On May 7, 2004, in connection with services being provided which support
the regulatory effort of the MSV Joint Venture, an unaffiliated consultant was
issued an option to purchase a less than one percent ownership interest in the
MSV Investors Subsidiary. The option is immediately exercisable and will
expire on the earlier of the dissolution of the MSV Investors Subsidiary or
December 31, 2010. During the three months ended June 30, 2004, we recognized
expense of approximately $0.3 million related to the issuance of the option,
which is the approximate fair value of the option using the Black-Scholes
option valuation model. To provide additional incentive to the consultant, the
MSV Investors Subsidiary agreed to pay the consultant a one-time fee of $0.4
million upon a liquidity event, as defined in the agreement. We would
recognize an expense related to this fee when a liquidity event becomes
probable.

The fair value of the convertible notes approximates book value based on
the equity value of the MSV Joint Venture's April 2004 funding transaction
assuming conversion of such note.

Verestar Transactions

On August 29, 2003, we signed a securities purchase agreement to acquire,
through a newly formed subsidiary, approximately 66.7% (on a fully-diluted
basis) of Verestar. Concurrent with the signing of the securities purchase
agreement, we purchased a 10% senior secured note with a principal balance of
$2.5 million and a due date of August 2007. We terminated the securities
purchase agreement on December 22, 2003. Subsequently, Verestar filed for
bankruptcy protection under Chapter 11 of the United States Bankruptcy Code.

On March 8, 2004, we executed an agreement to acquire, through a newly
formed subsidiary, substantially all of the assets and business of Verestar
pursuant to Section 363 of the Bankruptcy Code. The transaction was subject to
a number of contingencies, including an auction on March 30, 2004 at which
Verestar considered higher and better offers. At the auction, a bid was
accepted from a strategic buyer at a price higher than we were willing to
offer.

In connection with the Verestar bankruptcy, we entered into a stipulation
with Verestar pursuant to which the parties agreed to, among other things, the
validity and enforcement of the obligation under the senior secured note and
our security interest in Verestar's assets. On April 30, 2004, Verestar repaid
the $2.5 million principal amount of the senior secured note, along with an
additional approximately $0.4 million representing a break-up fee in
connection with the termination of the March 2004 asset purchase agreement.

On July 9, 2004, we settled our dispute with Verestar's parent company
regarding the break-up fee in connection with the termination of the August
2003 securities purchase agreement. As consideration for the settlement,
Verestar's parent company paid us $1.5 million. This amount has been reflected
in the accompanying consolidated statement of operations as other income in
the nine months ended September 30, 2004.
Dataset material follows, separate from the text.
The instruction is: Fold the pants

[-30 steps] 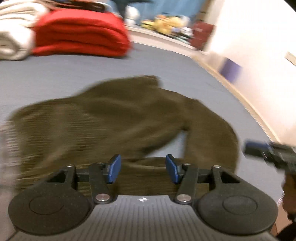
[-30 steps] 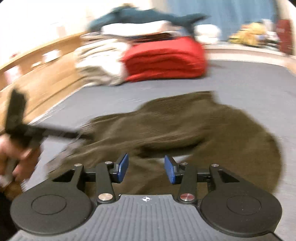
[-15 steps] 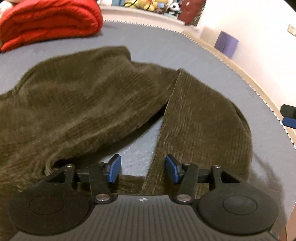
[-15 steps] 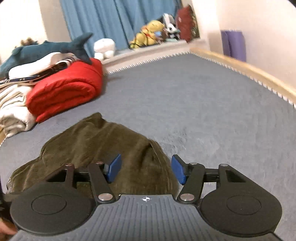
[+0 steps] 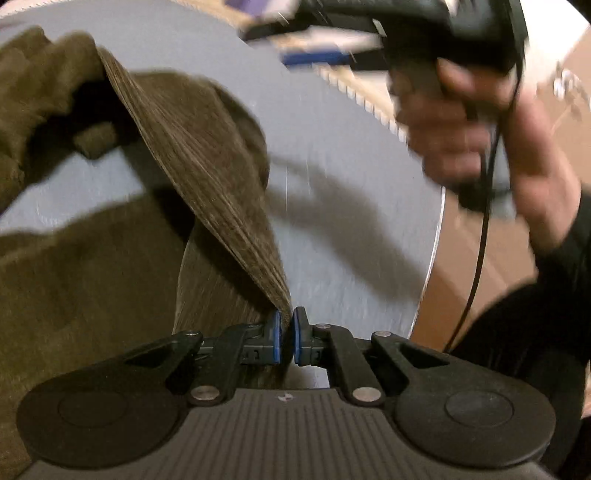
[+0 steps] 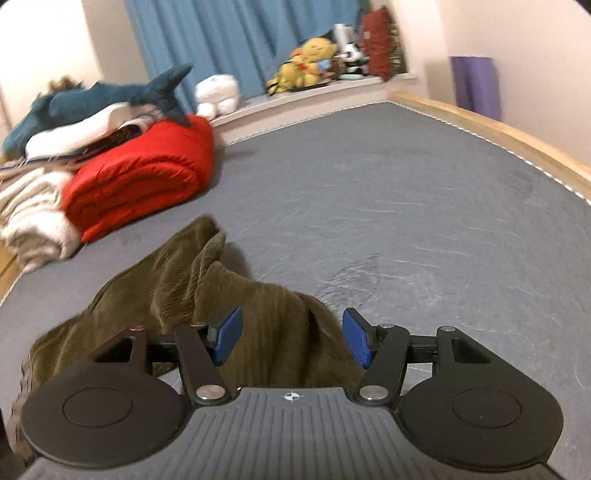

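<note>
Olive corduroy pants lie crumpled on a grey bed. My left gripper is shut on the edge of one pant leg, and the cloth rises taut from its blue pads toward the upper left. My right gripper is open and empty, with its blue pads spread over the bunched pants. In the left wrist view the right gripper is blurred at the top right, held in a hand above the bed's edge.
A red folded blanket, white and beige bedding and a blue plush shark sit at the bed's far left. Stuffed toys line a ledge by blue curtains. A wooden bed rail runs along the right.
My left gripper has closed on the pant leg and lifted it. The right gripper has moved closer over the pants and stays open.
</note>
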The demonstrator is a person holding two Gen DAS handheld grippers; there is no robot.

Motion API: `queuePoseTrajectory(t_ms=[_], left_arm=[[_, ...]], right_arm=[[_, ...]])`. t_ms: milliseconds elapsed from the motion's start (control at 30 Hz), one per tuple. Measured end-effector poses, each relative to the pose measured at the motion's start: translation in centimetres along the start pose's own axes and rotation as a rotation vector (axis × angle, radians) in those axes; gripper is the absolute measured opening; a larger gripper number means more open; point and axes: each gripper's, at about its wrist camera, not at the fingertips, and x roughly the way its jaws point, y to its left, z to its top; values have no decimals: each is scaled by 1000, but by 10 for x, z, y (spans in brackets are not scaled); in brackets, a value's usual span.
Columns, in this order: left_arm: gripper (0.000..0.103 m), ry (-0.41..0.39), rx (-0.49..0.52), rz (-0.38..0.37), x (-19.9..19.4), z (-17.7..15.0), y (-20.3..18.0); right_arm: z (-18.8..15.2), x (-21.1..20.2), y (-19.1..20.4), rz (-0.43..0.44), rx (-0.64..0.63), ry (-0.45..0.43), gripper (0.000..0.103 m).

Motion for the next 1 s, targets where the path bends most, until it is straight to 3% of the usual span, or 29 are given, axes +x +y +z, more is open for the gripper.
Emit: queuePoseTrajectory(t_ms=[67,133,167,267,400,567,767,833,867,1000], left_arm=[[20,11,-26,10,-5,-1,9],[45,-42,-63,51,-20,1,20],[47,-73,-90,67,-28,3,28],[47,-151,-196,124,-53,4,53],[48,-194,-286,220,-71,0,77],[49,-134,-342,348,-80,-8,99],[50,-132,-351,389,-93,-21,103],[51,-139,-352,398,-96,-23,99],[52,-143,-354,403,-94,-20,99],[52,-145,-355,417,-98,-19,102]], right_arm=[[-2,9,7,22,-25,37,62],[-6,21,16,40,-46,85,62],[-8,27,22,48,-64,107,62],[-14,43,45,56,-141,146,68],[-16,61,72,46,-215,165,76],[-27,82,90,9,-268,192,79],[-41,105,107,-96,-391,199,77],[-43,108,107,-142,-429,186,41],[-41,107,104,-150,-418,187,9],[-25,77,76,-120,-305,141,2]])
On July 29, 2004, we entered into a stipulated settlement with Verestar
and its Creditor Committee pursuant to which Verestar agreed to pay us
approximately $0.4 million representing certain amounts owed, including unpaid
accrued interest, in connection with the senior secured note. On August 13,
2004, the Bankruptcy Court approved the stipulated settlement. This settlement
amount has been reflected in the accompanying consolidated statement of
operations as interest income in the nine months ended September 30, 2004.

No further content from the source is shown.